EU – Mercosur: 25 years of fight, one year of judicial chaos
After 25 years of diplomatic service, the European Union and Mercosur (Brazil, Argentina, Paraguay, Uruguay) initialled a free trade agreement in Asunción, drawing up a trade bloc of 780 million inhabitants and 25 % of world GDP.
Ursula von der Leyen and Paraguayan President Santiago Peña finalized a controversial trade agreement between the European Union and Mercosur, despite strong opposition from European farmers. This pact provides for the abolition of 91% of customs duties on European products exported to Mercosur and 92% in the other direction. However, an appeal to the EU Court of Justice (CJEU) could suspend the process for 12 to 18 months.

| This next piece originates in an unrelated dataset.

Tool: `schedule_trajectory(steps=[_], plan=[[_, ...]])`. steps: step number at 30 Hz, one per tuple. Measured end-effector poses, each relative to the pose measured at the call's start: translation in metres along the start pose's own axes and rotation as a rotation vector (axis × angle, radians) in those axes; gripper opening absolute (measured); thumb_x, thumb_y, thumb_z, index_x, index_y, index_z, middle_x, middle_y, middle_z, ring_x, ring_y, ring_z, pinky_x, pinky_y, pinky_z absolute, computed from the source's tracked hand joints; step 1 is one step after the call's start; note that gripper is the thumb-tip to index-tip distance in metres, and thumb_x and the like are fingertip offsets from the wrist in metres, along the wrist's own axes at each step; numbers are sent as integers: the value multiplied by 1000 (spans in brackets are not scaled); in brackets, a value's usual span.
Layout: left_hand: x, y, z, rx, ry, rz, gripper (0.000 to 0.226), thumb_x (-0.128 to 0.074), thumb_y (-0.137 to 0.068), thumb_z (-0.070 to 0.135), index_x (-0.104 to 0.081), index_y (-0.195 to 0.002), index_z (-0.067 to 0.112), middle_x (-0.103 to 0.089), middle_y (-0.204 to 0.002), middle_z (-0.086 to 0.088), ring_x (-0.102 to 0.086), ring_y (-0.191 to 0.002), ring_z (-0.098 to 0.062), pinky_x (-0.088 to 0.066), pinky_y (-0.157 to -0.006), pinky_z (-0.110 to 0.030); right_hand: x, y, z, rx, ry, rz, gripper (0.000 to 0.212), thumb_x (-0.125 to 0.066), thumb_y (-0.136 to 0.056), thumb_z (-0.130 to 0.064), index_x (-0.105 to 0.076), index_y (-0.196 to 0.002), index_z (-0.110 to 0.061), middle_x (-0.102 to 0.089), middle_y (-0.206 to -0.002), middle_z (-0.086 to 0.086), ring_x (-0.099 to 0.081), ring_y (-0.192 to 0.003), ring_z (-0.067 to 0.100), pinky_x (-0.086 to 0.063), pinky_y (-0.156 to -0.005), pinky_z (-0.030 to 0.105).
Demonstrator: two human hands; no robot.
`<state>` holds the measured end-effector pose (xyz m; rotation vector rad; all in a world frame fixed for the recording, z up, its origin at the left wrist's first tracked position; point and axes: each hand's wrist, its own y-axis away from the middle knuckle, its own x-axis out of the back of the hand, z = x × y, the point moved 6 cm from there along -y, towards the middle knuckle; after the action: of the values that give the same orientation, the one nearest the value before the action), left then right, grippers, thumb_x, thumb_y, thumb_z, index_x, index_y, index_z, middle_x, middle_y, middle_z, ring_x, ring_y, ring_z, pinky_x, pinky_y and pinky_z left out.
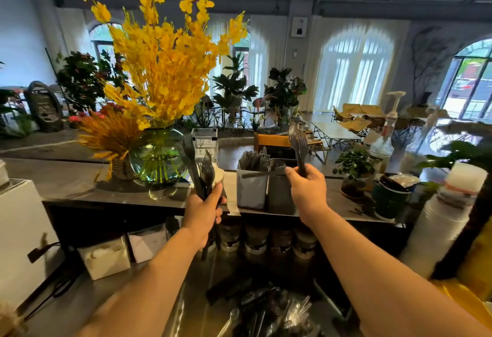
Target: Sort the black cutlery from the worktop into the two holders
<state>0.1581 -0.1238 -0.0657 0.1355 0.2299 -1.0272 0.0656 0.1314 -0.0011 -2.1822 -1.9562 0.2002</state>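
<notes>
Forks first: clenching one black bundle [296, 139] in the right hand [306, 185] above the two holders [253, 193] at the table's [66, 182] near edge, gripping a second bundle [198, 169] in the left hand [203, 209]; worth lowering handles-down, squarely into one holder.

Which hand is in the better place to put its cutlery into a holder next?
Probably the right. The right hand holds its cutlery bundle right by the grey holder. The left hand grips the other bundle farther off, left of the white holder.
</notes>
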Motion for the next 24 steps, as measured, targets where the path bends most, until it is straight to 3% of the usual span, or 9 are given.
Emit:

A live green light: On 9 January, a qualified majority in the EU Council provisionally approved the agreement, despite the veto of France, Italy and Ireland. On the Mercosur side, Brazil and Uruguay have already ratified their share, while Argentina is slow to decide in Parliament.
France on the front line to defend its agriculture : in Brussels, France leads the sling, fearing for its agricultural sector. Quotas limited to 99 000 tonnes of beef (with only 7.5% of customs duties) are not sufficient to reassure against less stringent environmental and health standards in South America. In order to ease tensions, the European Commission has pledged EUR 45 billion in advance payments for the CAP in 2028, but Paris considers this to be an envelope. « insufficient ».
A judicial brake The European Parliament seized the ECJ on 21 January (334 votes to 324) to verify compliance with the European Treaties. This procedure suspends the provisional application of the text. If the Court's opinion is favourable (expected mid-2027), the 27 national parliaments will have to ratify this « Joint Agreement ». Otherwise, there will be a need to renegotiate, particularly on agricultural and environmental issues.
Germany is pushing for industrial advantages (cars, machinery), while France and Italy demand stronger safeguards against agri-food imports. For France, the agreement could boost its annual exports (wines, pharmaceuticals, luxury) of EUR 5.56 billion, with a potential gain of EUR 4 billion thanks to the abolition of customs duties. But the agri-food sector remains alive.
A strategic challenge to global trade tensions : in a context marked by « Trump tariffs » and China's rise in power, this agreement aims to secure Atlantic supply chains. It remains to be seen whether the EU will succeed in reconciling economic ambitions with the protection of its agricultural model.